The Russian GP according to Brembo


 An X-ray view of the Formula 1 braking demand on the Sochi track

From April 29th to the 1st of May, the Sochi Autodrom will host the 4th round of the 2016 Formula 1 World Championship. The track, designed by architect Hermann Tilke, runs through the Olympic Village created for the 2014 Sochi Winter Olympics.


At 5.848 km long, it is the fourth longest in the Formula 1 World Championship, after Spa-Francorchamps, Baku and Silverstone. Because it is not used very often, the performance of the single-seaters gets better with each session as the asphalt rubberizes. Another unknown is the calendar change because the two previous editions were held in October.


For example, in 2015 the asphalt temperature stayed between 25 and 28 degrees Celsius throughout the entire race. According to Brembo technicians, who classified the 21 tracks in the World Championship on a scale of 1 to 10, the Sochi Autodrom falls into the category of the most demanding circuits for brakes. The Sochi track earned a difficulty index of 8, identical Monza's rating.


The demand on the brakes during the GP


The time spent braking, which amounts to 19% of the total race time, is just a bit higher than the numbers on the Shanghai International Circuit. Average deceleration, which is 3.7 g, is identical to Budapest and falls halfway between Shanghai and Melbourne.

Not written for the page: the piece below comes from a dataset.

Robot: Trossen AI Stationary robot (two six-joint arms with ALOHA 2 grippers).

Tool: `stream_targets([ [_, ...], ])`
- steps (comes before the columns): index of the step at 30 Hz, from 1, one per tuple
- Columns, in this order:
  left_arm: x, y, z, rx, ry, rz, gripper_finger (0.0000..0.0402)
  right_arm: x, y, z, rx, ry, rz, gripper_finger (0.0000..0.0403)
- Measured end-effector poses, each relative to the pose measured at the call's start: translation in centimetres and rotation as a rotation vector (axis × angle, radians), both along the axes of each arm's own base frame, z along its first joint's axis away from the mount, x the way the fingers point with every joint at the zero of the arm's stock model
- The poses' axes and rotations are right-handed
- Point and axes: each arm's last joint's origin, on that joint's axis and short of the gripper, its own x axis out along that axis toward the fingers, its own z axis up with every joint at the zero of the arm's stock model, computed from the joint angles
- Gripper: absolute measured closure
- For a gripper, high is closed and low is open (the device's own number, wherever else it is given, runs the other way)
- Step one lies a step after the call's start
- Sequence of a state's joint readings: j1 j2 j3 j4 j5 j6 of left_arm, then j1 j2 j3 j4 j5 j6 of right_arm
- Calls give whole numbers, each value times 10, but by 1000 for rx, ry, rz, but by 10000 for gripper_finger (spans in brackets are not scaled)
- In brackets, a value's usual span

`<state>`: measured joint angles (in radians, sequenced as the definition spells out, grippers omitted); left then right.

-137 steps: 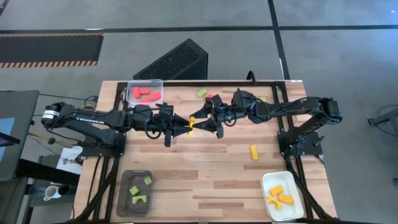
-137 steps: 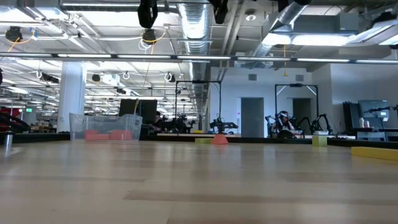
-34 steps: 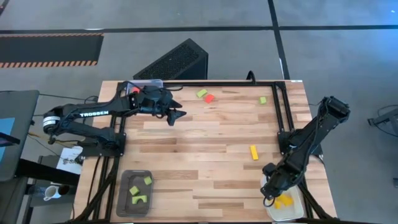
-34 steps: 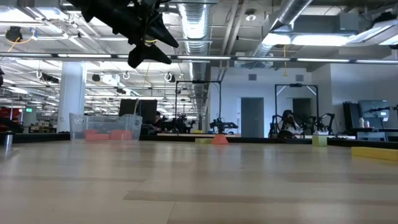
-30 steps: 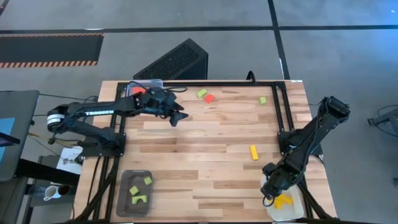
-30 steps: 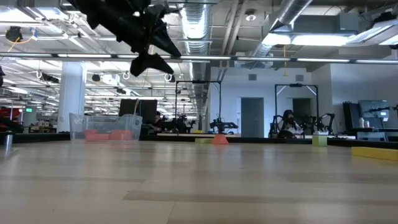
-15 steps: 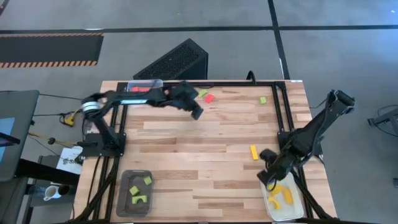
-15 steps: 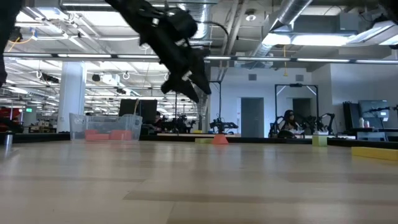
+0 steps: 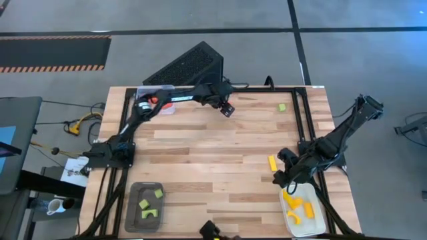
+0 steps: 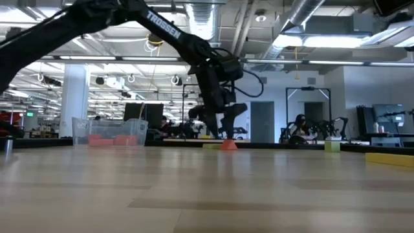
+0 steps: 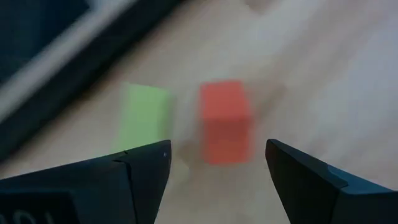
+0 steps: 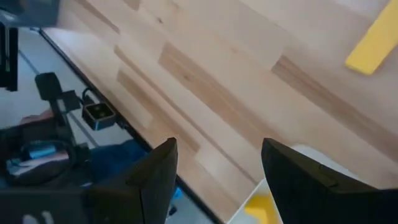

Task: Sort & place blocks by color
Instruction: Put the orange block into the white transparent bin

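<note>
A red block [image 11: 225,121] and a light green block [image 11: 145,118] lie side by side on the table near its far edge. My left gripper [image 11: 217,162] hangs open just above them [image 10: 220,126], the red block [image 10: 228,145] below the gap between its fingers. It touches nothing. My right gripper [image 9: 280,177] stands open over the table beside the white tray [image 9: 319,223], with a yellow bar [image 9: 272,163] close by [image 12: 375,43]. Another green block [image 9: 282,107] lies at the far right.
The white tray holds yellow pieces [image 9: 297,205]. A dark grey tray [image 9: 133,217] at the near left holds green pieces. A clear tray [image 10: 110,133] with red pieces stands at the far left, partly under my left arm. The table's middle is bare wood.
My left gripper has swung from beside the clear tray toward the table's right along the far edge and come down over the red and green blocks. My right gripper has risen out of the white tray and moved toward the yellow bar.
</note>
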<state>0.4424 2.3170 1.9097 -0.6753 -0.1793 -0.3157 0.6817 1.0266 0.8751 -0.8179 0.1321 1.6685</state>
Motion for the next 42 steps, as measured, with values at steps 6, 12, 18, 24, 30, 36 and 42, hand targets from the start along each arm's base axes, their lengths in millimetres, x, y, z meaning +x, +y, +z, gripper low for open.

The energy given off in braking by each car is almost identical to that of Austin and Sakhir: the 135 kWh average for each single-seater is the equivalent of the monthly energy demand for a resident of Uzbekistan. From the lights to the checkered flag, each driver takes on no less than 630 braking sections, applying a total load of 71 tons on the pedal, in other words, the total weight of an M1 Abrams tank and 3 Agusta Westland AW139 helicopters.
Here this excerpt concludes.